During the years, the courts have come to different conclusions when regarding the flexibility of disciplinary codes, making the notion that such rules be regarded as law in the business difficult to follow. The court found in the case of Leonard Dingler (Pty) Ltd v Ngwenya[5] that by applying the disciplinary code flexibly and to ensure that substantive justice is still achieved the rigid regulations of the disciplinary code could be discarded. Because of this, it is up to the discretion of the employers to ensure that the specifics of the code that they want to be adhered to is made evident tot the employees, and that such rules and regulations should be enforced as the law dictates: not arbitrarily, but fairly and reasonably. The disciplinary codes of businesses would therefore still not be recognised as law, but in the workplace it should be regarded as such.
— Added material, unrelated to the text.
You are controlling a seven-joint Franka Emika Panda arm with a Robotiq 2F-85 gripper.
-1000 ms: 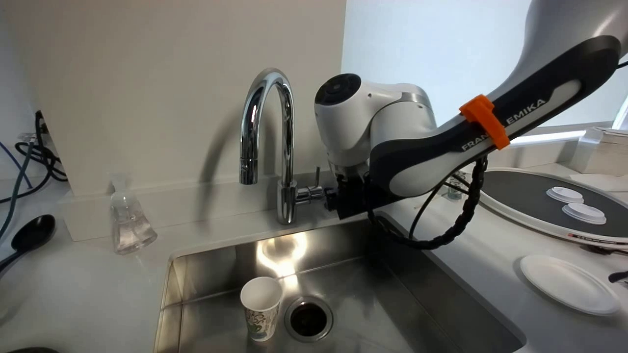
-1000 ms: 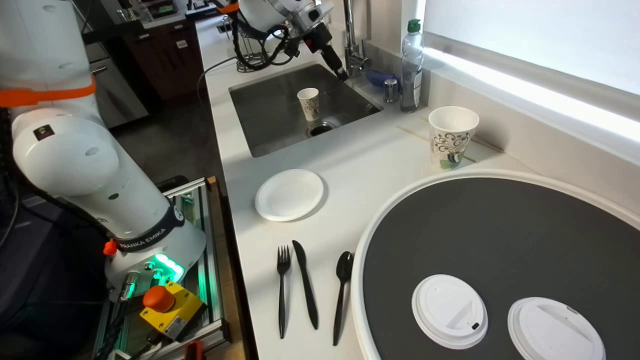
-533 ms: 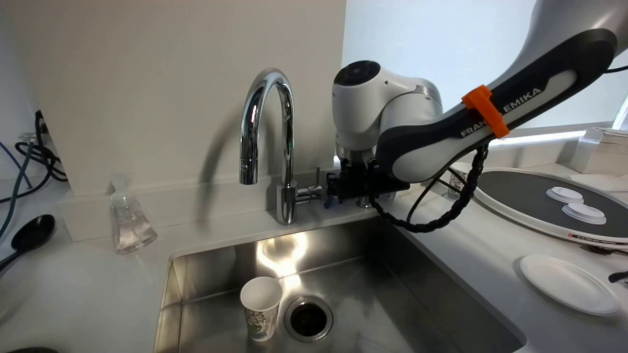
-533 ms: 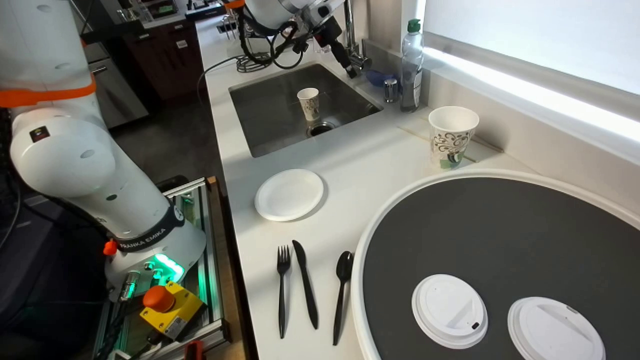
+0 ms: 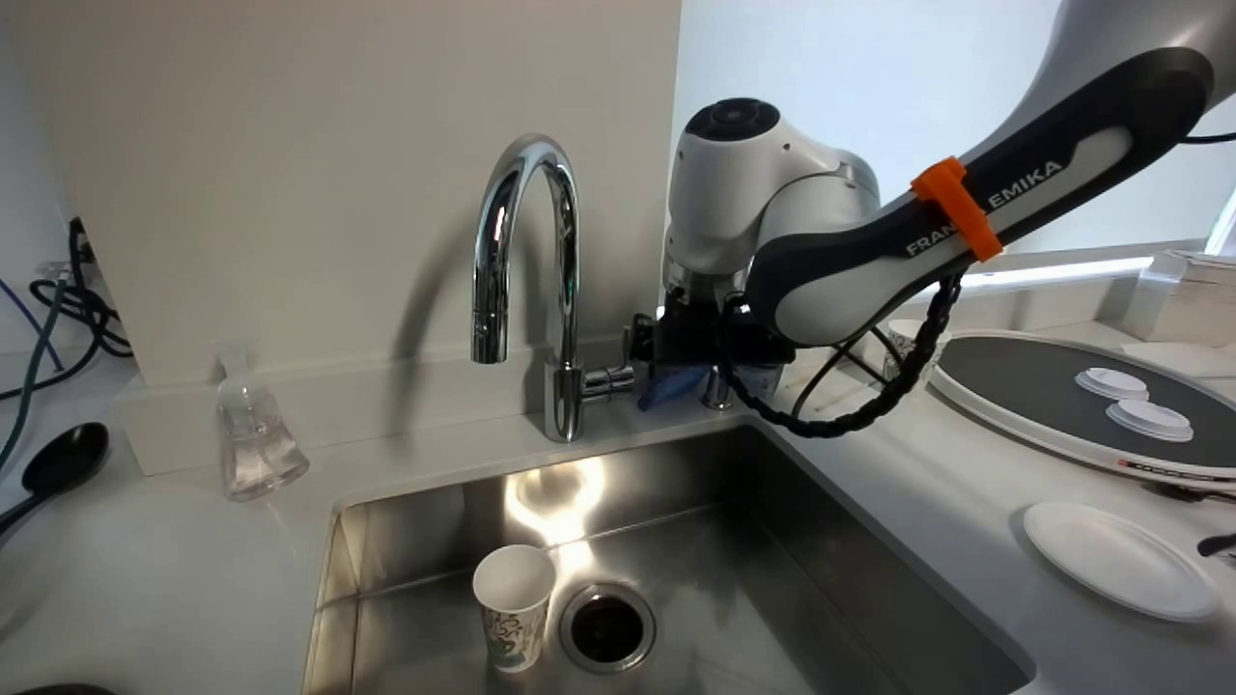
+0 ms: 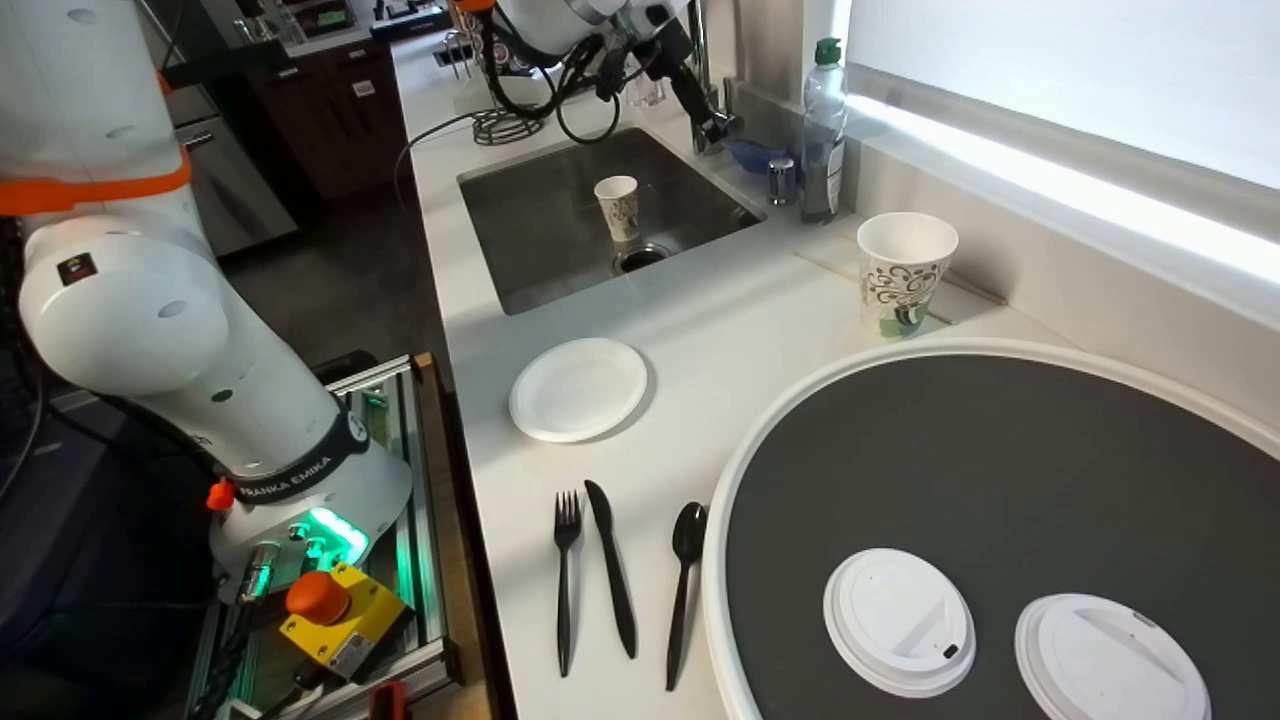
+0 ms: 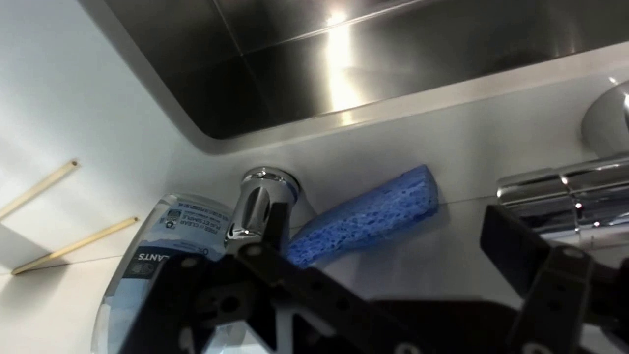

Where the disciplinary code of a company has been integrated into their employment contracts, by signing it the employee would be contractually bound to all the rules and regulations set out in that code. The employer would therefore also be contractually bound to enforce such a code and to adhere to the procedures set out therein. In the case of Steven Motale v The Citizen 1978 (Pty) Ltd and Others LC,[6] where the employee was unfairly dismissed without being given the opportunity to go through the disciplinary code’s procedures, the court found that the employer had failed to comply with the contractual obligations by dismissing the employee without the mandatory disciplinary enquiries. The court further found that denying the employee these disciplinary procedures amounted to a breach of the employment contract and ordered the employee to be reinstated.
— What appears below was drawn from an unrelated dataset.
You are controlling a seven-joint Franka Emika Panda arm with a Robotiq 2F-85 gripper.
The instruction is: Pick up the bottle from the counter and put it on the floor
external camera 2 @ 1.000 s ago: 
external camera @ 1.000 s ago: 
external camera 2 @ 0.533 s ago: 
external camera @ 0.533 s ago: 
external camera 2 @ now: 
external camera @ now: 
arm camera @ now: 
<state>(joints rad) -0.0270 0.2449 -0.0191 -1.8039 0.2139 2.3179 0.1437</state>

This case serves as the outcome of having the disciplinary code being integrated into the employment contract, subsequently making that code contractually binding by law. This is not, however, the recommended cause of action as having the disciplinary code as a separate policy would ensure that the disciplinary matters of the business be handled by the CCMA rather that the Labour Courts. This latter option would also ensure expeditious results as well as more control over the disciplinary process if alternative solutions are sought. Consequently, any disciplinary code in the form of a policy does not comply as law, but must be enforced in the company as stated in the employment contract. If the disciplinary code were to be included into the employment contract, such rules and regulations would be contractually binding on both the employer and employee and would then be regarded as law.

[1] Labour Relations Act 66 of 1995 (hereafter known as the LRA).

[2] The LRA.

[3] Mushi v Exxaro Coal (Pty) Ltd Grootgeluk Coal Mine JA 62 (2018) ZALAC 44.

[4] Kammies v Golden Arrow Bus Services (Pty) Ltd (1994) 15 ILJ 1113 IC.

[5] Leonard Dingler (Pty) Ltd v Ngwenya (1999) 20 ILJ 1171 (LAC).

[6] Steven Motale v The Citizen 1978 (Pty) Ltd and Others LC (2017) ZALCJHB 22.